The third reason is the word 'proposal', and I had a much easier time choosing this word than the other. As a word, it feels undaunting; it's intention is not to browbeat or indoctrinate the recipient but simply to offer up a point of view, concisely if possible. It is not a heavy word - formal, certainly, but light. Unless you're a politician (in which case 'proposals' have to be handled as carefully as one would a canister of nerve agent), a proposal, in such a sense, should not be an intimidating thing. You should not be put off by hearing an opinion 'proposed'. The proposer accepts that he may be rejected and by accepting has put you in the agreeable position of not being afraid to disagree, this then leading to you being much more inclined to listen to him. It's all very . . . gentlemanly.
And that is what I want for my only 'proper' blog. I've had a few in the past, including the obligatory LiveJournal, but I've never held any real regard for them. They were simply created because that is what teenagers with laptops in their rooms have. Apart from being a fertile breeding ground for juxtaposing the increasing of knowledge with the increasing of narrow-mindedness, and an ideal megaphone to whine into, they are mindlessly counter-productive. People talk about things without bothering to do them, simply because writing about them is more comforting. I am hardly including every blog ever written in this judgment; a number of blogs I consider phenominal, and through knowing the authors I understand how much the outlet is valued. But at the same time, maybe three out of the upward-of-thirty blogs I either frequent or check on occasionally are either of any use or even contain an interesting set of points (whether relevant to me or not). Some careful testing of the waters has revealed this ratio extends to much of the internet, which is disappointing. Blogs such as these are not innocent but in their own way damaging, because you've just wasted ten minutes of otherwise-profitable time browsing.
I don't bear any grudge towards blog culture; the internet is fundamentally anarchic, in that everyone, literally everyone, has a voice with no-one to temper it but themselves. The beauty of the arrangement is you can ignore what you dislike - no-one can rub your face into a monitor while still sitting behind their own. So this begs the question: if I'm highly skeptical about blogs in general, why on earth am I constructing one? For two reasons.

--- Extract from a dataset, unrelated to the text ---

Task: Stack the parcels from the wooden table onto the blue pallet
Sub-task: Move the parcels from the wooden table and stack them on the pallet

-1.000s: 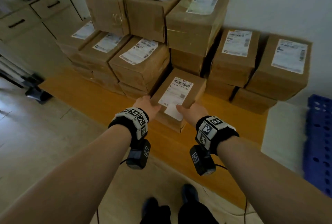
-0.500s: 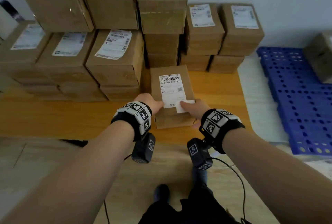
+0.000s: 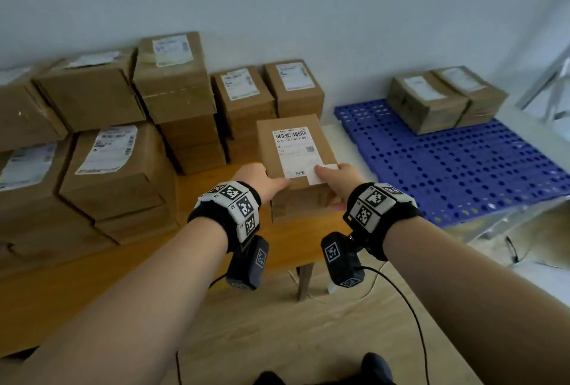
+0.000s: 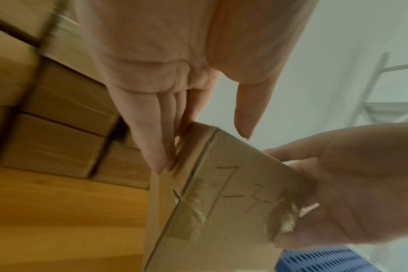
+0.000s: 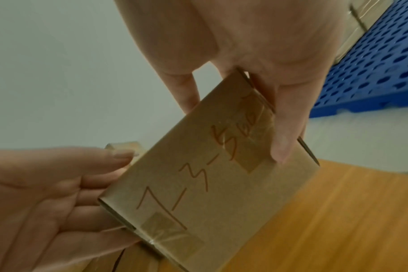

One, I will be laid out through the whole of October following complicated sinus and nasal surgery, and I need somewhere to post my film reviews.
Two, I need a concise place to post thoughts too abstract for my diary (which I prefer to limit to hard fact and feelings I am certain about) and too self-centred for any public forum. I like to call these my 'musings', because they aren't charged with emotion and are often a response to events rather than a proactive opinion. They are simply observations which can be ignored at will (hence, proposal), but I aim to make them worth reading . I'm no philosopher, athough I find myself at least as philosophical as the next teen - the difference being that I haven't read a book by Camus and therefore consider myself his successor. (I do like Camus, though. Particularly the laid-back way he refused to be pigeonholed.) I just have plenty of time to think about things and would like to preserve the results of that time somewhere. Jerry Holkins has set the standard and reading him has set me thinking in the same way: from a more fundamental viewpoint than usual. Isolate the subject, address them without prejudice, but don't be cynical. If you see a positive, note a positive. If you see a negative, note a negative. Try to prize yourself away from wishing a foregone conclusion and break things down to their basest level. Do not be mean, and if you wish to give something the benefit of the doubt then do so. And above all, be honest. For example: "I read reviews primarily to be incensed." There is nothing but honesty in a line which manages to break down and summarise an entire culture. Genius.
So after this overlong introduction is posted, there will be no writings until late September after my four-months-compressed-into-one-month course has finished. I spend most of my 40-minute commute thinking so I'll have to try and remember some of it for that time. But look for regular updates come then; I'll be reading a good deal and watching a good deal, and will always have something to muse on.
And, if you're reading, please now take yourself to Eternally Under Construction. Apart from being the best blog currently updated, it's written by my best friend. While it would be nice to have three updates a week rather than two, what she writes is concise and eminently intelligent. A very, very respectable online diary.
A gentleman should always find something to praise.